Cowan et. al. begin their Vitamin C section on page 20 with the intriguing sentence, "Several recent studies have shown that taking synthetic vitamins can actually be harmful, thus challenging a practice suggested in virtually all other books written about health and nutrition over the past 40 years." (page 20) Unfortunately, one reason for their different advice is that they are wrong. The two studies cited made headlines, but both "studies" have been debunked scientifically by the Vitamin C Foundation. (See the Vitamin C Foundation on-line forum for our rebuttal to these two media reports, and for the complete description of the errors about vitamin C that have been published on pages 20 and 21 of The FourFold Path to Healing.)
The Real Vitamin C is the Ascorbate Ion (commonly Ascorbic Acid)
Any review of the scientific literature that spans 80 years and includes more than 100,000 published studies and reports, concludes that what is commonly called vitamin C, the ascorbate ion, or simply ascorbic acid, is the real vitamin C. Humanity is fortunate that Linus Pauling became interested, for such a review of the literature requires reading the equivalent of 400 bound books just to hold the abstracts.

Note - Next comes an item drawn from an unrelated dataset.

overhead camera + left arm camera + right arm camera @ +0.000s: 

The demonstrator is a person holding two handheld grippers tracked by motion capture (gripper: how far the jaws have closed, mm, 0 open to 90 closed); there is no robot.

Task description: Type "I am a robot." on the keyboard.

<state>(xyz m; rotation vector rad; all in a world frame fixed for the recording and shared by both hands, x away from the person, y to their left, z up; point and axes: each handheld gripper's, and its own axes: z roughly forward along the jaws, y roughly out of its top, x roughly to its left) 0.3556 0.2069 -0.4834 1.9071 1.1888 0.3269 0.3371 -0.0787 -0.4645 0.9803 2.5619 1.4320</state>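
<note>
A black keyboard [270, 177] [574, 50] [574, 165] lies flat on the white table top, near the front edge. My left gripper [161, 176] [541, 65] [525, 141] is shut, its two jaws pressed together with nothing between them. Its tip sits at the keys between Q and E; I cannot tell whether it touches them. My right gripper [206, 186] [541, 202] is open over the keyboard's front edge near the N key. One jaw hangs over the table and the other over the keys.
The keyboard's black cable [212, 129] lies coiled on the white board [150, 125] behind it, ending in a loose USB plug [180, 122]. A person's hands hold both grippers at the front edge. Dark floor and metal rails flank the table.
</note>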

The genius Linus Pauling was probably the only person who could possibly digest and assimilate and then disseminate this much scientific research over the course of his 30-year study. It was his practice to read the body of every study paper, not merely the abstract, draw conclusions and test whether his conclusions matched the author of the study.
Linus Pauling made the vitamin C science understandable to the rest of us with his books for the lay public. His 1986 book How To Live Longer and Feel Better is an updated and expanded version of his earlier landmark Vitamin C and the Common Cold (1970) and is still one of the best references on the true nature of vitamin C.
--end of quote--
 
I have been made aware recently of the Linus Pauling Therapy for Heart Disease (1994).
 
It seems very simple and inexpensive. It maybe worth investigating.